▶ **What the exercise asks**
The entries below are to be transcribed in full, without their images.

-------

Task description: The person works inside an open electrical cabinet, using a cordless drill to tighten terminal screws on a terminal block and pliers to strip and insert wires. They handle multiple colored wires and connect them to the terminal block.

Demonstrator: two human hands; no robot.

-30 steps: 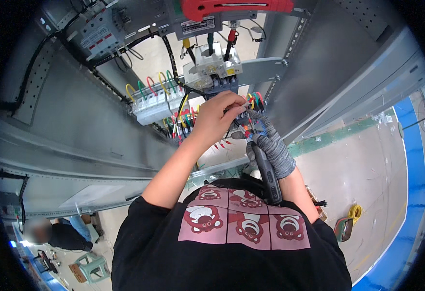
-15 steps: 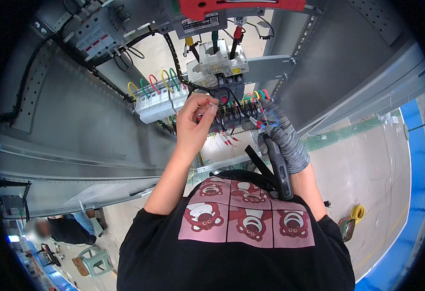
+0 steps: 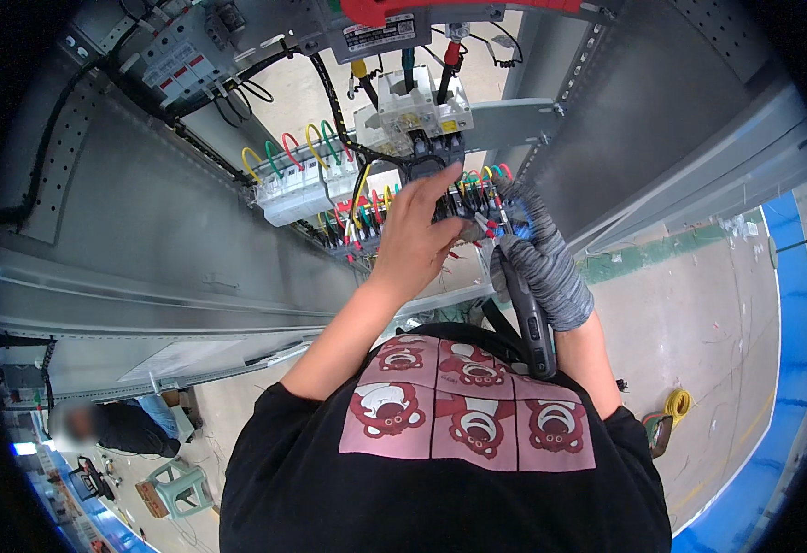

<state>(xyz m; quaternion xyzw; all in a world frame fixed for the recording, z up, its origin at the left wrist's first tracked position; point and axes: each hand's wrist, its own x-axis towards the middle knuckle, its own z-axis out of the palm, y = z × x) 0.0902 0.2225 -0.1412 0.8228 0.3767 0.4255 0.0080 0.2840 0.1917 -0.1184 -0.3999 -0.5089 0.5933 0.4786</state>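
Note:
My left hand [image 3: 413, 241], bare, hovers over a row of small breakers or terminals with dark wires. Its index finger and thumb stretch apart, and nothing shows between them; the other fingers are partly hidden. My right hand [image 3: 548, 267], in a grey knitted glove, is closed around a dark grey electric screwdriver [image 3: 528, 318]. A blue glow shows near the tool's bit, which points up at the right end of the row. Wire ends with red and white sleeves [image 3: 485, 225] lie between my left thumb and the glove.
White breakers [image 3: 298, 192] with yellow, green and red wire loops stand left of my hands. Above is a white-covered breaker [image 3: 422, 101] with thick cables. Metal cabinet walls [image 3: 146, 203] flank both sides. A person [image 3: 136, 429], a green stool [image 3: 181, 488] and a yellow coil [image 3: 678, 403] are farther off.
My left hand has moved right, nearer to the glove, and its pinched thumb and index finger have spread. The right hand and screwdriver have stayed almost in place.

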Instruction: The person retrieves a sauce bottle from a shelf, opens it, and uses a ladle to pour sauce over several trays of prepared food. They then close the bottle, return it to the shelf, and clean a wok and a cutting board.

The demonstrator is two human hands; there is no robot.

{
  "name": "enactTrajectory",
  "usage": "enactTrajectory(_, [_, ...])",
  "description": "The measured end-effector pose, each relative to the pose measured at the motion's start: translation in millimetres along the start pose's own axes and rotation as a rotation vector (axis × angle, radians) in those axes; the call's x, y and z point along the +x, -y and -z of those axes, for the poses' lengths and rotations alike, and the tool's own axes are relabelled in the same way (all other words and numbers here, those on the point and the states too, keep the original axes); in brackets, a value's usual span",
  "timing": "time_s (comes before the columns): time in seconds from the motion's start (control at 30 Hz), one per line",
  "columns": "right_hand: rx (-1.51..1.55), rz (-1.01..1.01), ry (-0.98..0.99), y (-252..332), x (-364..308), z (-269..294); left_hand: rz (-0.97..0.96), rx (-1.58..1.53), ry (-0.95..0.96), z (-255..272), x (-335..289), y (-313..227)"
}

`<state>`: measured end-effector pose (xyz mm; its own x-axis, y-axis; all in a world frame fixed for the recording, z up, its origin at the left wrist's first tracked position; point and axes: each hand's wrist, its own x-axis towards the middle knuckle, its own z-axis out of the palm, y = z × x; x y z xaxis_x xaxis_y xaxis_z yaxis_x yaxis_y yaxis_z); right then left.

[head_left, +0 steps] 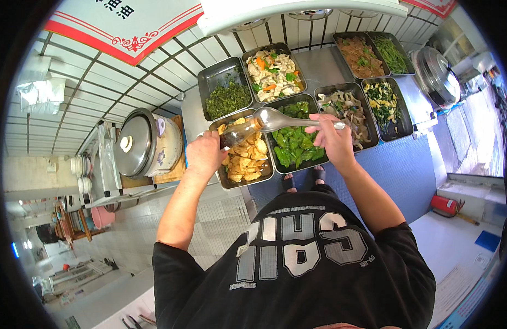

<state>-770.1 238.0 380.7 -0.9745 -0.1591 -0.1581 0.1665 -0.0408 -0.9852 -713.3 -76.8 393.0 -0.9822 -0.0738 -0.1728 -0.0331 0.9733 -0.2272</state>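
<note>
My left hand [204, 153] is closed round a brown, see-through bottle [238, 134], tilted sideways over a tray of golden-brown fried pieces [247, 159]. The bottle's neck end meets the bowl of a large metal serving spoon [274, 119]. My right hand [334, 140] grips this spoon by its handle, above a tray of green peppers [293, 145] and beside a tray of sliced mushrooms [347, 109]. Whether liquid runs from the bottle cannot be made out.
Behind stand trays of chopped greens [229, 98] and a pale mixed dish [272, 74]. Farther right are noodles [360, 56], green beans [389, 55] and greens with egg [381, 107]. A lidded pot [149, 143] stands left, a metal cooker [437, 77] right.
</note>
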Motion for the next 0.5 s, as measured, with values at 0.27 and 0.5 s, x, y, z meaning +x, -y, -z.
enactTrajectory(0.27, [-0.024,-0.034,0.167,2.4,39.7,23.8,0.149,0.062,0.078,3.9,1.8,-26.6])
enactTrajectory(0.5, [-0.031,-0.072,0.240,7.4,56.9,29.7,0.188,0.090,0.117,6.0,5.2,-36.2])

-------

▶ **Response to the task**
Task description: The person works inside an open electrical cabinet, using a cordless drill to tighten terminal screws on a terminal block and pliers to strip and insert wires. They handle multiple colored wires and connect them to the terminal block.

Demonstrator: two human hands; no robot.

-30 steps: 
-15 steps: 
+0 steps: 

<state>(xyz m; quaternion xyzw; all in a world frame fixed for the recording, z up, its origin at the left wrist's first tracked position; point and axes: each hand's wrist, its own x-axis towards the middle knuckle, its own z-axis out of the palm, y = z × x) 0.0902 0.2225 -0.1412 0.8228 0.3767 0.4255 0.0080 0.2840 0.1917 -0.1184 -0.3999 -0.5089 0.5933 0.4786</state>
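Note:
My left hand [image 3: 413, 241], bare, hovers over a row of small breakers or terminals with dark wires. Its index finger and thumb stretch apart, and nothing shows between them; the other fingers are partly hidden. My right hand [image 3: 548, 267], in a grey knitted glove, is closed around a dark grey electric screwdriver [image 3: 528, 318]. A blue glow shows near the tool's bit, which points up at the right end of the row. Wire ends with red and white sleeves [image 3: 485, 225] lie between my left thumb and the glove.
White breakers [image 3: 298, 192] with yellow, green and red wire loops stand left of my hands. Above is a white-covered breaker [image 3: 422, 101] with thick cables. Metal cabinet walls [image 3: 146, 203] flank both sides. A person [image 3: 136, 429], a green stool [image 3: 181, 488] and a yellow coil [image 3: 678, 403] are farther off.
My left hand has moved right, nearer to the glove, and its pinched thumb and index finger have spread. The right hand and screwdriver have stayed almost in place.
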
Instruction: The person retrieves a sauce bottle from a shelf, opens it, and uses a ladle to pour sauce over several trays of prepared food. They then close the bottle, return it to the shelf, and clean a wok and a cutting board.

The demonstrator is two human hands; there is no robot.

{
  "name": "enactTrajectory",
  "usage": "enactTrajectory(_, [_, ...])",
  "description": "The measured end-effector pose, each relative to the pose measured at the motion's start: translation in millimetres along the start pose's own axes and rotation as a rotation vector (axis × angle, radians) in those axes; the call's x, y and z point along the +x, -y and -z of those axes, for the poses' lengths and rotations alike, and the tool's own axes are relabelled in the same way (all other words and numbers here, those on the point and the states too, keep the original axes); in brackets, a value's usual span",
  "timing": "time_s (comes before the columns): time in seconds from the motion's start (control at 30 Hz), one per line",
  "columns": "right_hand: rx (-1.51..1.55), rz (-1.01..1.01), ry (-0.98..0.99), y (-252..332), x (-364..308), z (-269..294); left_hand: rz (-0.97..0.96), rx (-1.58..1.53), ry (-0.95..0.96), z (-255..272), x (-335..289), y (-313..227)"
}

`<state>`: measured end-effector pose (xyz mm; its own x-axis, y-axis; all in a world frame fixed for the recording, z up, its origin at the left wrist's first tracked position; point and axes: each hand's wrist, its own x-axis towards the middle knuckle, its own z-axis out of the palm, y = z × x; x y z xaxis_x xaxis_y xaxis_z yaxis_x yaxis_y yaxis_z); right then left.

[head_left, +0 steps] 

<state>-770.1 238.0 380.7 -0.9745 -0.1591 -0.1581 0.1665 -0.0408 -0.9852 -713.3 -76.8 393.0 -0.9822 -0.0738 -0.1728 -0.0331 0.9733 -0.2272</state>
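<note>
My left hand [204, 153] is closed round a brown, see-through bottle [238, 134], tilted sideways over a tray of golden-brown fried pieces [247, 159]. The bottle's neck end meets the bowl of a large metal serving spoon [274, 119]. My right hand [334, 140] grips this spoon by its handle, above a tray of green peppers [293, 145] and beside a tray of sliced mushrooms [347, 109]. Whether liquid runs from the bottle cannot be made out.
Behind stand trays of chopped greens [229, 98] and a pale mixed dish [272, 74]. Farther right are noodles [360, 56], green beans [389, 55] and greens with egg [381, 107]. A lidded pot [149, 143] stands left, a metal cooker [437, 77] right.
</note>
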Motion for the next 0.5 s, as measured, with values at 0.27 and 0.5 s, x, y, z meaning +x, -y, -z.
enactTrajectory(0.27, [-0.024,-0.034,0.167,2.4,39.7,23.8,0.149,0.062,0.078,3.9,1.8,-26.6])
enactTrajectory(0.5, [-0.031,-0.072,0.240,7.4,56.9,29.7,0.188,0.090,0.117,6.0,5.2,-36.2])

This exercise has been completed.